A produtora audiovisual Mariana Marinho, coordenadora-geral do Projeta Rocinha, trouxe a ideia de exibir filmes que dialogassem com a favela e que pudessem levar afeto e solidariedade em um momento tão árido, tanto culturalmente como de possibilidades e de encontros. “O cinema está esvaziado e passando por um período de massacre político. Só saímos na mídia para falar de Ancine e para reclamar de questões, mas nunca de uma maneira positiva. Então pensei: vamos botar o cinema nacional para cima”, explicou Mariana.
Segundo ela, o esvaziamento da área audiovisual já vinha acontecendo antes da pandemia, e a ideia era alçar o cinema como protagonista outra vez. “Esse projeto não é bem um cinema, porque não é uma caixa preta e fechada, que exige atenção plena, que, aliás, eu também amo. Isso que a gente fez é outra coisa. É uma grande experiência coletiva, apesar de estar cada um em sua casa”, resume.

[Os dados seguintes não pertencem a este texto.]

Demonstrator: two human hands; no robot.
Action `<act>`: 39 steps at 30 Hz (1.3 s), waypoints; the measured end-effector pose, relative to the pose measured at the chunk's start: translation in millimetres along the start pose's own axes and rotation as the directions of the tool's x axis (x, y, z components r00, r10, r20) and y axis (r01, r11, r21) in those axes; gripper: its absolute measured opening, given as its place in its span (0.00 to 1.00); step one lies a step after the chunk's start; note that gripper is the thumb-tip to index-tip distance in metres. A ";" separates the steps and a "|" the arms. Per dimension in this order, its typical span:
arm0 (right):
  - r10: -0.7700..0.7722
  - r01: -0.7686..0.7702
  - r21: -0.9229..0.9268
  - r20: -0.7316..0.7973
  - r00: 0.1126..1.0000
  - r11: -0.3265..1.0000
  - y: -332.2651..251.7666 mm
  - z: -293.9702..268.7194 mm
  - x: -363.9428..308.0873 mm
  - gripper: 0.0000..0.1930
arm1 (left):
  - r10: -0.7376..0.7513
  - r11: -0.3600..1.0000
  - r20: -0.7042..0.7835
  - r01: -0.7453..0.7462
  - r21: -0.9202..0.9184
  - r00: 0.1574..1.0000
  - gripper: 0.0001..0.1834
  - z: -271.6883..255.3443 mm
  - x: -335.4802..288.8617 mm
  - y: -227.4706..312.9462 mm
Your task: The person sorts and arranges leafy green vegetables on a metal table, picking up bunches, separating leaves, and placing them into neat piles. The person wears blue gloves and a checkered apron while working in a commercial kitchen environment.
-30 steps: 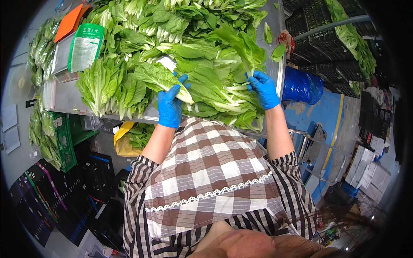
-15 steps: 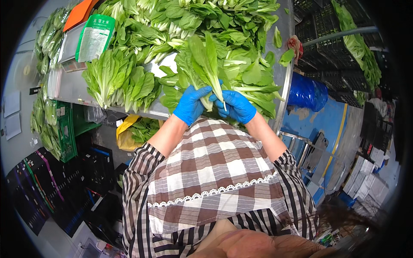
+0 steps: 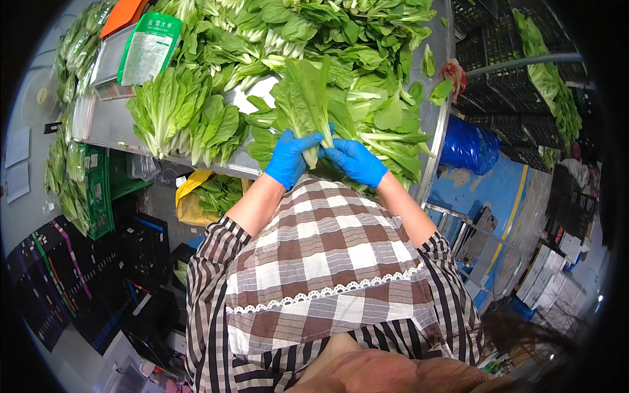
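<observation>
Both hands wear blue gloves and meet at the near edge of the metal table [image 3: 105, 124]. My left hand [image 3: 288, 159] is closed around the pale base of a bunch of leafy greens [image 3: 298, 98], whose leaves point away from me. Close beside it, my right hand [image 3: 357, 162] pinches a leaf's pale stem [image 3: 325, 134] against that bunch. Its fingertips partly hide where the stem ends. Loose leafy greens [image 3: 386, 111] lie beneath and around the hands, and a separate pile of greens [image 3: 164, 111] rests to the left.
A green and white packet [image 3: 149, 49] stands at the table's left, near an orange item [image 3: 123, 16]. Below the edge hangs a yellow bag [image 3: 190, 200] with greens inside. Black crates [image 3: 504, 92] and a blue plastic-wrapped bundle [image 3: 468, 145] are on the right. A green crate [image 3: 98, 190] stands left.
The leaf in my right hand has moved left and now lies against the bunch in my left hand. My right hand has come closer to the left one.
</observation>
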State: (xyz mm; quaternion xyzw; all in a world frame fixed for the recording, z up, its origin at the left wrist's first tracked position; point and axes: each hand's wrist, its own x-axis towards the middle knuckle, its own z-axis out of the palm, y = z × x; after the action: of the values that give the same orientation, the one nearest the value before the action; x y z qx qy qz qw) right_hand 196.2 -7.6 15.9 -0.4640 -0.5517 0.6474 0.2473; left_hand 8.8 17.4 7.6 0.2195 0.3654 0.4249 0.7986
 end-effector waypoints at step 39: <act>0.082 0.000 0.375 -0.203 0.976 0.927 19.7 37.8 27.9 0.15 | 0.077 0.997 -0.256 -0.081 -0.006 0.964 0.08 9.0 -19.2 22.8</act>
State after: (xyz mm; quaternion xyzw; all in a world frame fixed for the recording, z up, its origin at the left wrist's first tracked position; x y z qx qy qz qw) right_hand 154.4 -7.9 -13.4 -0.4870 -0.3789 0.6916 0.3755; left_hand -3.2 13.3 36.1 0.1707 0.4528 0.4842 0.7290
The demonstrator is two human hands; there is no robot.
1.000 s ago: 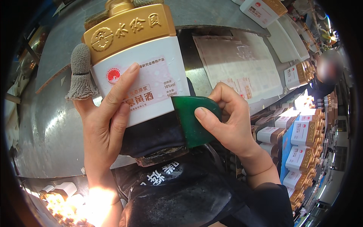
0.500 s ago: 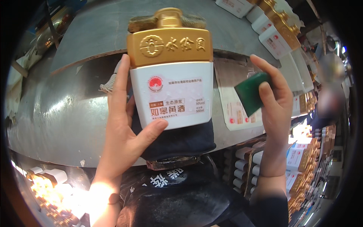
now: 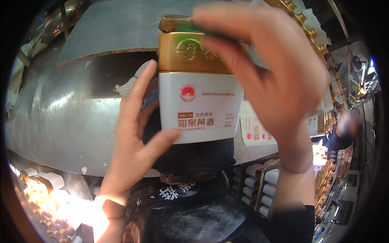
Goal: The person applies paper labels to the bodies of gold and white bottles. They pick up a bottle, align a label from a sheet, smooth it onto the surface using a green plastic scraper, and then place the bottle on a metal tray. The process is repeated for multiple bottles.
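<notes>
Bracing the white-and-gold bottle (image 3: 202, 91) with the left hand (image 3: 133, 133), thumb on the lower front, fingers spread along the left edge and partly hidden behind it. Pretty much the same hold as half a second ago, but can't judge how tight. Lying printed face up on a dark padded rest (image 3: 194, 158), gold end away from the body, with a brownish block (image 3: 172, 24) showing just past the far end. Big change on the other side: up from beside the bottle, near the label sheet (image 3: 253, 131), to right over the gold part with the right hand (image 3: 279, 69). Fingers there in a narrow pinch, apparently around the green scraper (image 3: 189, 27), just a blurry green sliver near thumb and index tips, plus a green tint on the gold. Can't tell from the blur whether touching the bottle or only hovering. Meaning, as a guess, attention now on the far end instead of the white front, with most of the print left uncovered by either hand. Nothing obviously crooked on that front, but too soft in places to swear to it.
</notes>
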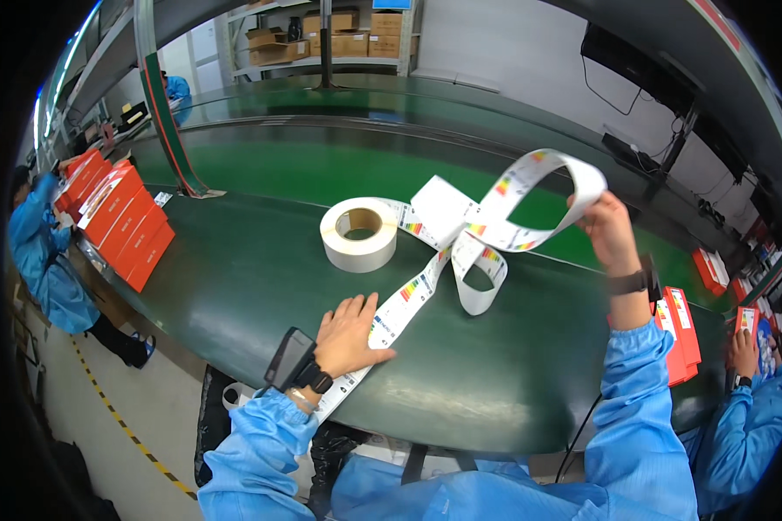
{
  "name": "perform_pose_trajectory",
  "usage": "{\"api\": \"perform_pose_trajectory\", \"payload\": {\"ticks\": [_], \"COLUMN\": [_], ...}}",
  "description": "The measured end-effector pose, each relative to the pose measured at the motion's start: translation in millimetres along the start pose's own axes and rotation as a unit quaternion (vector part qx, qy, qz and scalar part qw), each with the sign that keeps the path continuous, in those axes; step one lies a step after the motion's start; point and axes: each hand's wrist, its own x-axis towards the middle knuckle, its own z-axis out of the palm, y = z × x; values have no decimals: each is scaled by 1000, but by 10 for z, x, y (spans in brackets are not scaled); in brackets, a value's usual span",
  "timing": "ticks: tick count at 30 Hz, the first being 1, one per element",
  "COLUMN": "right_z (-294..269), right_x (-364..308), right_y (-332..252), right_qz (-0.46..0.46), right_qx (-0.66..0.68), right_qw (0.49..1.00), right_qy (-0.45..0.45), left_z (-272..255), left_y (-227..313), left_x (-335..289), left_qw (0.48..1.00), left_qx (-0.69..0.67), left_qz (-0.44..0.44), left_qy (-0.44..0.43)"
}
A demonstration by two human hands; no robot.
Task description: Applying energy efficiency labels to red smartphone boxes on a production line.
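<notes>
A long white strip of labels (pixel 406 304) printed with coloured bars lies across the green table (pixel 513 347), twisting into several loops. My left hand (pixel 349 336) rests on the strip near the table's front edge, fingers stretched out and thumb apart. Raised at the right, my right hand (pixel 608 230) pinches the strip at the end of a large upright loop. A thick white label roll (pixel 361 254) with a brown core stands on its flat side left of the loops. Below my left hand, the strip runs over the table edge.
Stacked red boxes (pixel 126 221) stand at the left, beside a person in blue (pixel 52 260). Near my right forearm are red boxes (pixel 682 334); another person's hand (pixel 742 354) holds a box there. A metal post (pixel 169 130) rises at the back left. Black bags hang below the front edge.
</notes>
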Motion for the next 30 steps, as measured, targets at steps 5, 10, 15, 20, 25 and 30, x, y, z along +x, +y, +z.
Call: {"api": "perform_pose_trajectory", "payload": {"ticks": [5, 10, 15, 20, 25, 30], "right_z": [-21, 605, 1848, 2475, 2119, 1406], "right_x": [-131, -146, -65, -118, -111, 334], "right_y": [107, -90, 236, 419, 231, -166], "right_qz": [-120, -327, -446, -149, -237, -265], "right_qx": [-105, -321, -421, -675, -706, -798], "right_qw": [968, 889, 722, 468, 347, 374], "right_qy": [193, -22, -319, -550, -570, -391], "left_z": [17, -58, -47, -41, -61, -81], "left_y": [32, -55, 15, 4, -323, -483], "left_x": [67, 51, 63, -32, -112, -62], "left_qw": [997, 996, 989, 988, 982, 962], "left_qx": [-65, -73, -69, -18, -109, -181], "left_qz": [1, 34, 119, 126, 141, 166], "left_qy": [29, -28, -44, -90, -69, -120]}}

Os longas escolhidos para o festival foram: “Minha Mãe é uma Peça 3”, de Susana Garcia, “Fala Sério, Mãe”, de Pedro Vasconcelos, e “Gonzaga de Pai para Filho”, de Breno Silveira. “Queria que os filmes fossem populares, porque a Rocinha é uma comunidade enorme, e que dialogassem com o cinema nacional, por isso grandes atores como Paulo Gustavo e Ingrid Guimarães. E Gonzaguinha, porque a comunidade nordestina aqui é enorme”. A ideia era também resgatar a autoestima do carioca, desgastada ainda mais após a gestão de Marcelo Crivella na prefeitura do Rio: “Ele foi uma catástrofe na área de cultura”, diz.
Lá do Alto
A laje alugada para a acomodação da produção do Projeta Rocinha é de Reginaldo Monteiro Nascimento, 55 anos. A Trip encontrou com ele no térreo, onde mantém um pequeno bar com bebidas servidas em copos plásticos por conta da Covid-19. “Está sendo bem difícil me manter com a pandemia. O movimento despencou porque não tem mais bailes por aqui e muitas pessoas de outras comunidades deixaram de frequentar a Rocinha. Estou devendo até hoje e tentando negociar com meus fornecedores”, diz, enquanto informa a um cliente que pergunta o preço de uma cerveja. “Cinco reais”, responde. Sua filha mais velha, formada em psicologia e também moradora da Rocinha, está atendendo virtualmente os clientes que se mantiveram da clínica em que trabalha, na Barra da Tijuca.
No andar de cima fica a casa de Reginaldo, onde mora com a mulher e sua filha mais nova, estudante do nono período de direto na Universidade Cândido Mendes. No andar do meio, um salão de beleza com fotografias e recortes de revistas coladas na parede e frases como “Minhas roupas não determinam meu consentimento” e “Lugar de mulher é onde ela quiser”. No quarto andar é a laje, com pranchas antigas de surfe acomodadas em capas, engradados de cervejas vazios e restos de pedras de construção com uma TV antiga em cima. Ao fundo, uma vista deslumbrante para a praia de São Conrado. “É a coisa mais rica que tenho na vida. É onde eu queimo meu churrasquinho, tomo um sol e vejo se a praia está boa para ir”, conta. A casa foi construída pelo próprio Reginaldo, seu pai e seus irmãos, em 1988.
Pergunto se ele gosta de cinema. “Gostar até gosto, mas não tenho ido. A despesa é alta, porque não é só o cinema, é tudo o que acompanha, a pipoca, comida, o transporte”. Reginaldo não consegue se lembrar o último filme visto em tela grande.